## [Problem requirements]
Your answer should be the lines below from the one holding "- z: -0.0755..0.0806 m" through the one holding "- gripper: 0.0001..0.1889", copied exactly and with nothing else.

Collected data entries:
▽
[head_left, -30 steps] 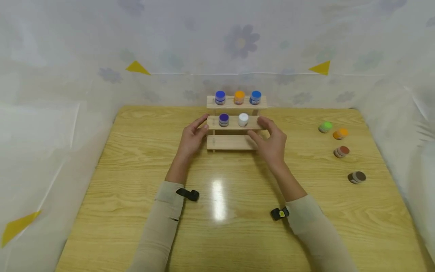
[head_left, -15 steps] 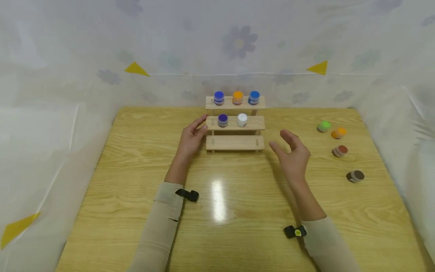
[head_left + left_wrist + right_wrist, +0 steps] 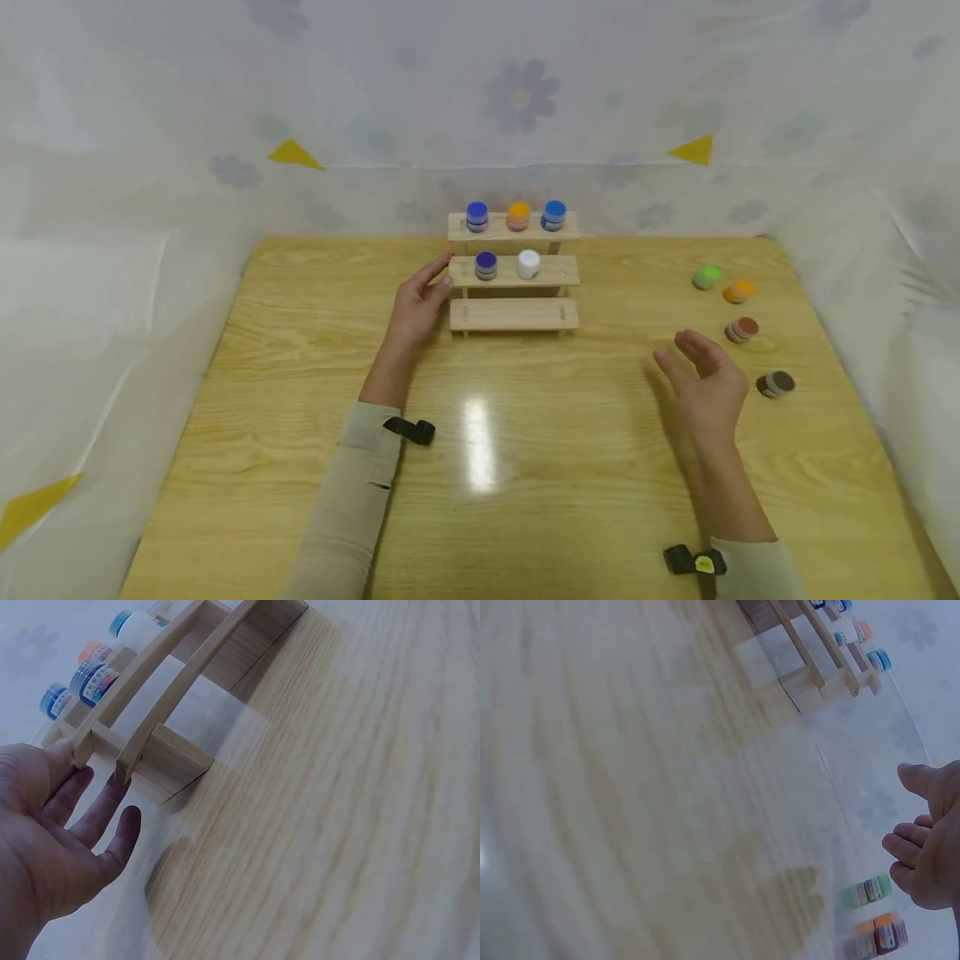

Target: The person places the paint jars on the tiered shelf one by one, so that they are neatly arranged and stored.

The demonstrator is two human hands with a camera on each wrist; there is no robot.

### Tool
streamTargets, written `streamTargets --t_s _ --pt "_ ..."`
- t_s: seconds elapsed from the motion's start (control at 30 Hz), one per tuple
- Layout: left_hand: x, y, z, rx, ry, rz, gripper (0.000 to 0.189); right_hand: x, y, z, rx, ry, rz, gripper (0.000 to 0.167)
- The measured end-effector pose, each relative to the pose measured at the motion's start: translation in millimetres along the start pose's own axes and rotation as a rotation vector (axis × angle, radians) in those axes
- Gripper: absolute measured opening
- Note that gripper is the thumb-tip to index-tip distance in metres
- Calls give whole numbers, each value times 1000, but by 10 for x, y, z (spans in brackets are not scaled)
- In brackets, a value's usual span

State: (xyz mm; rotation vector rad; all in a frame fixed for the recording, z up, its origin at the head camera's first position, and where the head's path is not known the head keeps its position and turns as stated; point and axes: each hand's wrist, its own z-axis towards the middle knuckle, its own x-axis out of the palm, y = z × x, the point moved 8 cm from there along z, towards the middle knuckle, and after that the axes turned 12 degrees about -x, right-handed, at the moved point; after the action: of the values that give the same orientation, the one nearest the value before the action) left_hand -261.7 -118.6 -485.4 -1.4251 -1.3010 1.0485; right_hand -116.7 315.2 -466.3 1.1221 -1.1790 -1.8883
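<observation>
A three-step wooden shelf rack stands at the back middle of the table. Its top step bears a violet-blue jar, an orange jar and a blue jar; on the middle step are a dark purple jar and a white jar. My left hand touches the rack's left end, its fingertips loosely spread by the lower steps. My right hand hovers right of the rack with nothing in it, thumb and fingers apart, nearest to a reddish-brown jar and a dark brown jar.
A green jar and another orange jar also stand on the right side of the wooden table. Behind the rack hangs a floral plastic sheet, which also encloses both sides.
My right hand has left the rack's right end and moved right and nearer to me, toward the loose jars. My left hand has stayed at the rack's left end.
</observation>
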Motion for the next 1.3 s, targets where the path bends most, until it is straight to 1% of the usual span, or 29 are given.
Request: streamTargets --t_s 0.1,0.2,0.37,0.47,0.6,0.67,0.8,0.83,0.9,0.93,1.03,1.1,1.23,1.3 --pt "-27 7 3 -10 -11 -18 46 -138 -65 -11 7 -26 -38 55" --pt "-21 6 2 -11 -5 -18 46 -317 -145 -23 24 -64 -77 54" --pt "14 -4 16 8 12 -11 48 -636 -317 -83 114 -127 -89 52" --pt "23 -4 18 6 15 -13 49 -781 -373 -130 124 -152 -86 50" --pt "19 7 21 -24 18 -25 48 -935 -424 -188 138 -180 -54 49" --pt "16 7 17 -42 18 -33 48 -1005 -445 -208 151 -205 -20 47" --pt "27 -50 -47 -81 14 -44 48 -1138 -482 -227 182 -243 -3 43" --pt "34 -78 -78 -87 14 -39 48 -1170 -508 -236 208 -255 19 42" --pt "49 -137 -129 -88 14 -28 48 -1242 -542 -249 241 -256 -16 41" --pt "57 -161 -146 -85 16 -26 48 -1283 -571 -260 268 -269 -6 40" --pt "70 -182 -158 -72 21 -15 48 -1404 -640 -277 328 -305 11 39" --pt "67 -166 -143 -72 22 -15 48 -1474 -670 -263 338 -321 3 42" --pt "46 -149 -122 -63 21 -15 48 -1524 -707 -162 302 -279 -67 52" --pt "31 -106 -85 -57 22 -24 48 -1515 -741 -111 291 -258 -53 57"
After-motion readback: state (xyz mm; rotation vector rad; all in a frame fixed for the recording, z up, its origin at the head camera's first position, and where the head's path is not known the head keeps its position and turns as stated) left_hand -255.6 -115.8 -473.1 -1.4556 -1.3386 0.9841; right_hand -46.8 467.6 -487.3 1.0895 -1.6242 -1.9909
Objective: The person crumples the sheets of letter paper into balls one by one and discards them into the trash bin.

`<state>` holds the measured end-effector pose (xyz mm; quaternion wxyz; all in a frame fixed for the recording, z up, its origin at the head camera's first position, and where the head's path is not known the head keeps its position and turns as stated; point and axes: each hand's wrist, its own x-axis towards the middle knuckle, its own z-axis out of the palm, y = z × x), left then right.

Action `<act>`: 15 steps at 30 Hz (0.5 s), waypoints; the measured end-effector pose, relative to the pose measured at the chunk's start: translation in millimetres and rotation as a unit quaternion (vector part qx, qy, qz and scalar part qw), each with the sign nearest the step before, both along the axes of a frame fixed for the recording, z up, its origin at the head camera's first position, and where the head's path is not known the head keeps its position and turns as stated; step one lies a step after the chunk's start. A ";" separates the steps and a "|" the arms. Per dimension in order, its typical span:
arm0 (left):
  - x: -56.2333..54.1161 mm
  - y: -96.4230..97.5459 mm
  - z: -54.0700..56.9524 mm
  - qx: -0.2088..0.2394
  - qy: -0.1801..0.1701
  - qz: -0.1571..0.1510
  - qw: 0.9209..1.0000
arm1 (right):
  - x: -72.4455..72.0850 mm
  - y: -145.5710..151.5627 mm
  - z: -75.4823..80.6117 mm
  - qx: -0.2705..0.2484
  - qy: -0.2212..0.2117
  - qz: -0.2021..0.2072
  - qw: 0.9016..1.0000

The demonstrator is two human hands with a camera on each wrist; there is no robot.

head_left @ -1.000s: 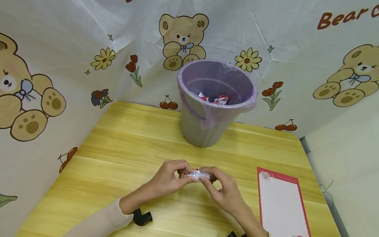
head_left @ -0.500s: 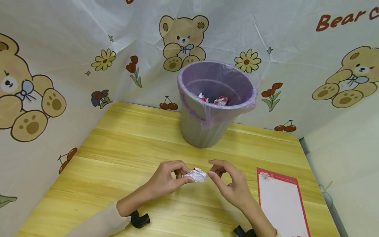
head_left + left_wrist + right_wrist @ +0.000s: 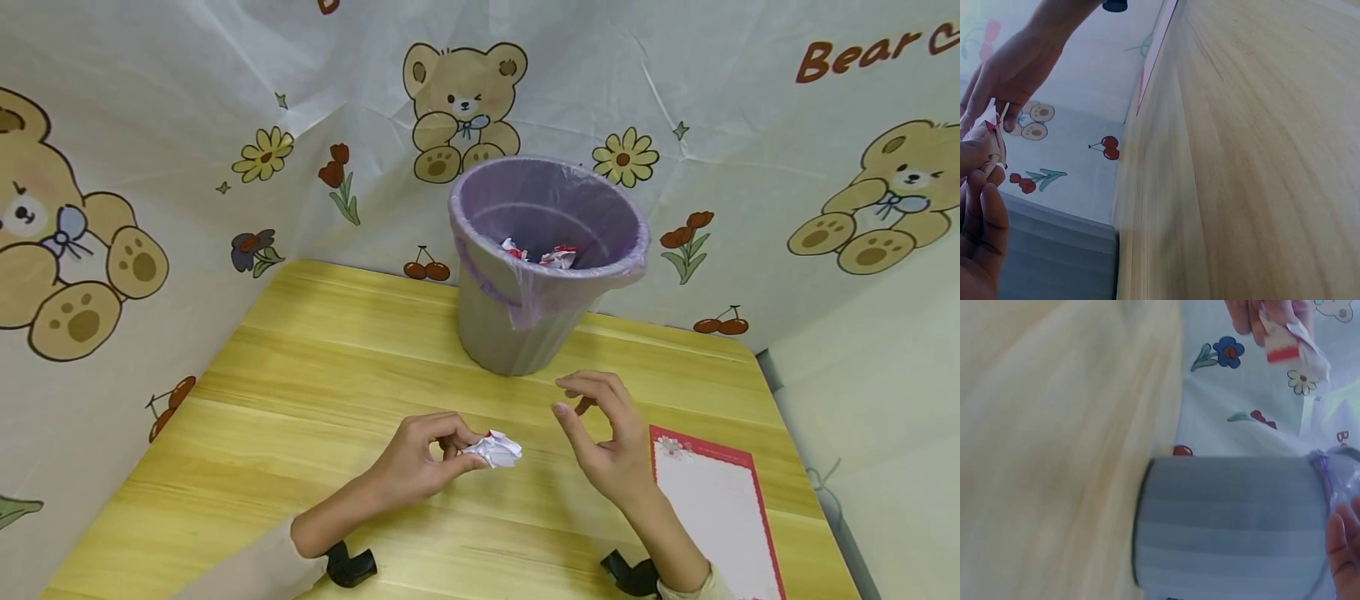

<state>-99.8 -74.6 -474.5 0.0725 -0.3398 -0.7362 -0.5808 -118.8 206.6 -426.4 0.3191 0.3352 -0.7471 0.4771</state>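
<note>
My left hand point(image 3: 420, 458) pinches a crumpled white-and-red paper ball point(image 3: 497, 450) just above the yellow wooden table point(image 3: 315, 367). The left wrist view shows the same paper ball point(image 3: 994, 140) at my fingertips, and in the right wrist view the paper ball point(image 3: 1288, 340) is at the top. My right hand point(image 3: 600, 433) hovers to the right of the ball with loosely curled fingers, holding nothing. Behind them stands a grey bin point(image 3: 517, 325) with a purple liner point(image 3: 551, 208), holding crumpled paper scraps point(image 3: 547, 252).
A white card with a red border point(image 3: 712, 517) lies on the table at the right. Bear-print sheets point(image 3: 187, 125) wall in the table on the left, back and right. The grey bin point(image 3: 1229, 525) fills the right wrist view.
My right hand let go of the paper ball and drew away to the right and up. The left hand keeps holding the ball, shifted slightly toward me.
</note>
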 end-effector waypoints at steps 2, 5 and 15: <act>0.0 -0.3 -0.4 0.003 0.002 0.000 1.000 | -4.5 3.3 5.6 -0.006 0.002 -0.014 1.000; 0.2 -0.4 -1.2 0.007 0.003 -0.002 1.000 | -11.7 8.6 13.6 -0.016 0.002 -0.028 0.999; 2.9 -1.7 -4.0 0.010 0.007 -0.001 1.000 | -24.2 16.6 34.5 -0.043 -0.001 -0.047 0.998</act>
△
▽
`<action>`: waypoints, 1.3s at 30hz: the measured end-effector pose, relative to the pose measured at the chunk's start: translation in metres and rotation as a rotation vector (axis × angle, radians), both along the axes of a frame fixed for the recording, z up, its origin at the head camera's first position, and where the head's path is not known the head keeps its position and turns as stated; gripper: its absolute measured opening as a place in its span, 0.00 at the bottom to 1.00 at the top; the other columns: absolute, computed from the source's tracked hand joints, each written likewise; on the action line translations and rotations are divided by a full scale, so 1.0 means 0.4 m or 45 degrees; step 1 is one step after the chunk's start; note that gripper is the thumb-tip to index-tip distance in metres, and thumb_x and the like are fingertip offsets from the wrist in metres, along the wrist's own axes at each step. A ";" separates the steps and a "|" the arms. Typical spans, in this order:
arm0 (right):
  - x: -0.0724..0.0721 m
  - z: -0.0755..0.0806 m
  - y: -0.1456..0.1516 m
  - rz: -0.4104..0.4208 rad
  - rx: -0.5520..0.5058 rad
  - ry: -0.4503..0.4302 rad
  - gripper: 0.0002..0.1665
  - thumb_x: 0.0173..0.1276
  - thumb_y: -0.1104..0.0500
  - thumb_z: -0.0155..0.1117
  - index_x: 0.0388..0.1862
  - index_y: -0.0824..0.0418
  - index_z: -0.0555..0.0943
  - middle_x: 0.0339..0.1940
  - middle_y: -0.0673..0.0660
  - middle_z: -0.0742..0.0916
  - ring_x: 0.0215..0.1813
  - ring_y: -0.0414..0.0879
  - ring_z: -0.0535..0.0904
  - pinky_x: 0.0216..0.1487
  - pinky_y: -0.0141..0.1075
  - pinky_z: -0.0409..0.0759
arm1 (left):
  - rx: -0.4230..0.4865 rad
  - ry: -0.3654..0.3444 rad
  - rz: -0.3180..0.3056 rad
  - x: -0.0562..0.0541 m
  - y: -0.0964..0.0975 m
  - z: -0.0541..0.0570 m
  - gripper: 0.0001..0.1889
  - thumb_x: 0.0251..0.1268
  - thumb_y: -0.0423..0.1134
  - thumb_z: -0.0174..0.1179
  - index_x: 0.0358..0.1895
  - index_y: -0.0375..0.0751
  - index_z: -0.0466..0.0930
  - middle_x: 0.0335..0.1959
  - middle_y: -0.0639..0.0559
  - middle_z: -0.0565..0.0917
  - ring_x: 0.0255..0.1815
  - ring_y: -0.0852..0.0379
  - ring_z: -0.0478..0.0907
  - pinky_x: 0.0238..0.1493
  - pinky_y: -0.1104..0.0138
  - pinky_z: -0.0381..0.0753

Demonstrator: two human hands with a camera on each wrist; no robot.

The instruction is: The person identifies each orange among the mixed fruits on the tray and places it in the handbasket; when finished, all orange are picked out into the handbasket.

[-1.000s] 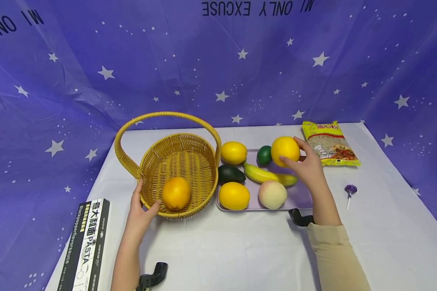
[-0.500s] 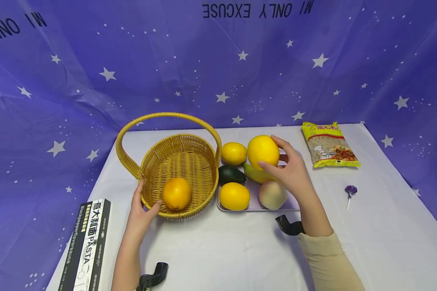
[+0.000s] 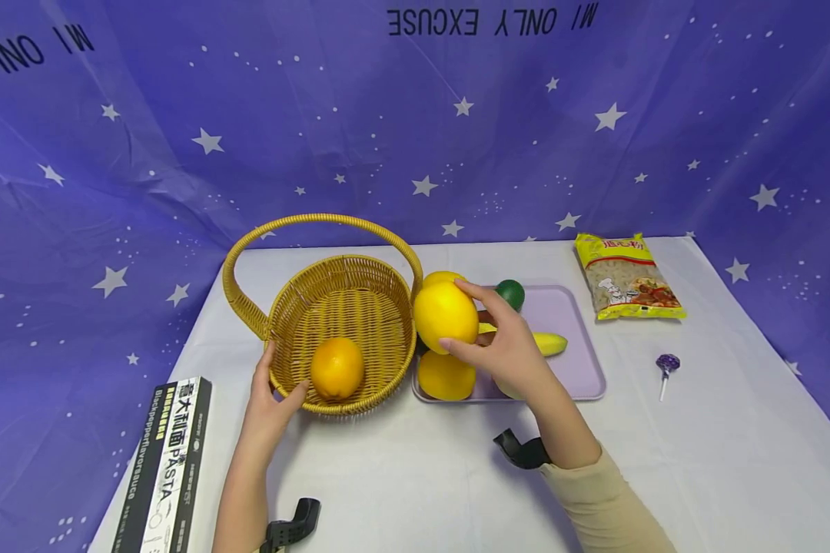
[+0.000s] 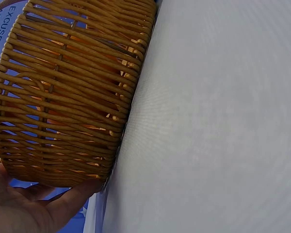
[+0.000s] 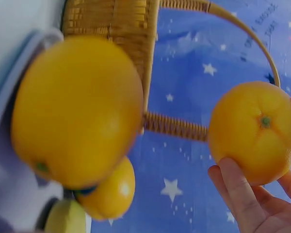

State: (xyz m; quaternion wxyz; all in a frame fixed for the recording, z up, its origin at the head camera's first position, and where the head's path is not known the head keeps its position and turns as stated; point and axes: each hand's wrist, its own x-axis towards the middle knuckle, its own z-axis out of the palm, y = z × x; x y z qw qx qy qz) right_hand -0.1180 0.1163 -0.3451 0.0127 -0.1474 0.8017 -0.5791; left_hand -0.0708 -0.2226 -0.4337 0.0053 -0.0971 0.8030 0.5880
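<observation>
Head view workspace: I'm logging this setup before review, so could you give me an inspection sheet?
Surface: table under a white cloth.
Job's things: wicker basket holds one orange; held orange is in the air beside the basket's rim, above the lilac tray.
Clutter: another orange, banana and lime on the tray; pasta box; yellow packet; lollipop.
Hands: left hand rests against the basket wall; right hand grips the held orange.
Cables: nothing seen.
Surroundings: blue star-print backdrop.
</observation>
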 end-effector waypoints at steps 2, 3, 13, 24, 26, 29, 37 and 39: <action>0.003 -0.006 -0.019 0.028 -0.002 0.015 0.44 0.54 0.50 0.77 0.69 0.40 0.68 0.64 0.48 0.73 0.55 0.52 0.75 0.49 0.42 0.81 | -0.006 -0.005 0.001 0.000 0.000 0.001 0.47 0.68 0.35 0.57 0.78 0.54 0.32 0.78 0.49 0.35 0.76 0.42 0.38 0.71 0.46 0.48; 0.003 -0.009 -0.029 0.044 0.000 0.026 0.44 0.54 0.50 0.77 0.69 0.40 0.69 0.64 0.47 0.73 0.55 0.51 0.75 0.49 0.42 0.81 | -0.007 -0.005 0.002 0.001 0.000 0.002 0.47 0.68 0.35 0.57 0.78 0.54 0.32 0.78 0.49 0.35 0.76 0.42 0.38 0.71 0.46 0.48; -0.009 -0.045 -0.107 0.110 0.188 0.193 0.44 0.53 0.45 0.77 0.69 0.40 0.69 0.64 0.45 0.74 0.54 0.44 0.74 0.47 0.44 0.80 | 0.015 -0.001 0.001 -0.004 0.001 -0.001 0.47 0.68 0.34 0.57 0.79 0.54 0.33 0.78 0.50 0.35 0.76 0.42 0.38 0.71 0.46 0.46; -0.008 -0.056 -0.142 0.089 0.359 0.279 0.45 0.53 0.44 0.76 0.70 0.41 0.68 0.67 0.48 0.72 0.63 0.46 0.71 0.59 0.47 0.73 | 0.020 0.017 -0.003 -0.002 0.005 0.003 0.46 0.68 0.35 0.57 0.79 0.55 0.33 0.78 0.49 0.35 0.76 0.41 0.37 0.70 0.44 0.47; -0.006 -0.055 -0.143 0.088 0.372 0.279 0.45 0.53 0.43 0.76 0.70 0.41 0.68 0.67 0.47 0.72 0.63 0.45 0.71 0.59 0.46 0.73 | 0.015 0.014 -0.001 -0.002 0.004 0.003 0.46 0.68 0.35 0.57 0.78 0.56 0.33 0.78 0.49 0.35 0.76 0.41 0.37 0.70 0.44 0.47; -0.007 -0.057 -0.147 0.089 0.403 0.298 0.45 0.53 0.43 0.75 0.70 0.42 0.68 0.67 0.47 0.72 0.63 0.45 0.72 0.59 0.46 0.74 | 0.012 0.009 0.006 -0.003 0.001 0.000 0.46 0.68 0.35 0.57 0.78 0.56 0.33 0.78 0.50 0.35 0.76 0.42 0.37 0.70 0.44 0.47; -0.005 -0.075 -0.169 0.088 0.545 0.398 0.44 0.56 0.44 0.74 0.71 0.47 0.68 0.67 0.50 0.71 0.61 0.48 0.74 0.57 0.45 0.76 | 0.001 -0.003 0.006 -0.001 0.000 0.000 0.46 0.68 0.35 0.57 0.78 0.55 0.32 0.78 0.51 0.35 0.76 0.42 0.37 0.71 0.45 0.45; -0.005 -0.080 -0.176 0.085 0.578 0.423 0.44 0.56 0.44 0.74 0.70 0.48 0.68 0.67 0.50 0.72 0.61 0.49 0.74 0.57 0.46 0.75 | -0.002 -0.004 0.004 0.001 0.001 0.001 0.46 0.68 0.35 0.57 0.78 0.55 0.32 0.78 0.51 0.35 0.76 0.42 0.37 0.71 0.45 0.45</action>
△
## [Problem solution]
  - z: -0.0755..0.0806 m
  - y: -0.1456..0.1516 m
  - rz: -0.4104..0.4208 rad
  - rx: -0.5520..0.5058 rad
  - ry: -0.4503..0.4302 rad
  - gripper: 0.0002..0.1665
  - thumb_x: 0.0173..0.1276
  - thumb_y: -0.1104..0.0500
  - thumb_z: -0.0155..0.1117
  - index_x: 0.0388..0.1862
  - index_y: -0.0824..0.0418
  - index_z: -0.0555..0.0943
  - middle_x: 0.0339..0.1940
  - middle_y: -0.0673..0.0660
  - middle_z: -0.0742..0.0916
  - ring_x: 0.0215..0.1813
  - ring_y: -0.0414..0.0879
  - ring_z: -0.0535..0.0904
  - pinky_x: 0.0216..0.1487
  - pinky_y: -0.0141..0.1075
  - pinky_z: -0.0409..0.0759
arm1 (left):
  - rx: -0.4230..0.4865 rad
  - ry: -0.3654..0.3444 rad
  - rz: -0.3180..0.3056 rad
  - x: -0.0562..0.0541 m
  - y: -0.0964..0.0975 m
  - z: -0.0541..0.0570 m
  - gripper: 0.0001..0.1889

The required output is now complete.